** Assignment **
For the data below, give again exactly the lines from the one containing "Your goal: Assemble" through the one containing "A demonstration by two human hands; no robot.", both ends included, and no others.

[Opening Provided data section]

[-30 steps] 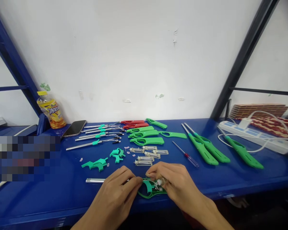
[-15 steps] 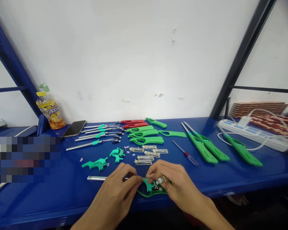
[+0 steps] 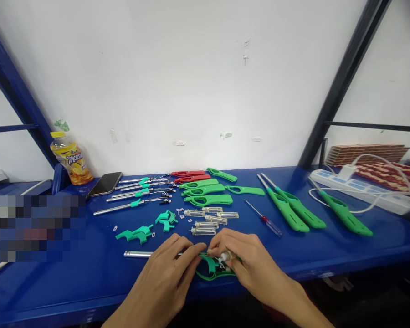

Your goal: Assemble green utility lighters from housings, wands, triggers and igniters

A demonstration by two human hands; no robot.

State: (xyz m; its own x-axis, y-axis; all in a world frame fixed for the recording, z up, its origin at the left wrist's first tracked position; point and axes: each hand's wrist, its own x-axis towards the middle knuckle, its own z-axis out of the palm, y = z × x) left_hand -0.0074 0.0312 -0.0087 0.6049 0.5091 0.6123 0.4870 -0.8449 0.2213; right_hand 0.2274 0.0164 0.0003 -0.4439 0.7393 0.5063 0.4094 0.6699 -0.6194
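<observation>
Near the table's front edge lies an open green lighter casing (image 3: pixel 209 277) with a teal trigger (image 3: pixel 210 264) and wires inside. Its metal tube (image 3: pixel 136 254) sticks out to the left, partly behind my left hand (image 3: pixel 172 273). That hand is closed, its thumb and fingers holding the lighter by the trigger. My right hand (image 3: pixel 248 257) is closed around a small clear fuel tank (image 3: pixel 226 256), its thumb and index fingertips pinched at the casing's upper edge. Both hands' fingertips nearly meet, hiding part of the casing.
Beyond my hands lie several clear fuel tanks (image 3: pixel 205 231), loose teal triggers (image 3: pixel 136 233), tubes with wires (image 3: pixel 118 208), and green casings (image 3: pixel 210 200). A screwdriver (image 3: pixel 271 227) and assembled lighters (image 3: pixel 287 212) are to the right. A phone (image 3: pixel 105 184) and bottle (image 3: pixel 73 159) stand left.
My left fingers have shifted slightly right and up, closer to my right fingertips. The fuel tank in my right hand has moved a little left. The trigger shows at a different angle.
</observation>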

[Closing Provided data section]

** Expected output **
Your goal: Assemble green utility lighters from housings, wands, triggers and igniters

A demonstration by two human hands; no robot.

The response to this exercise has been given in full.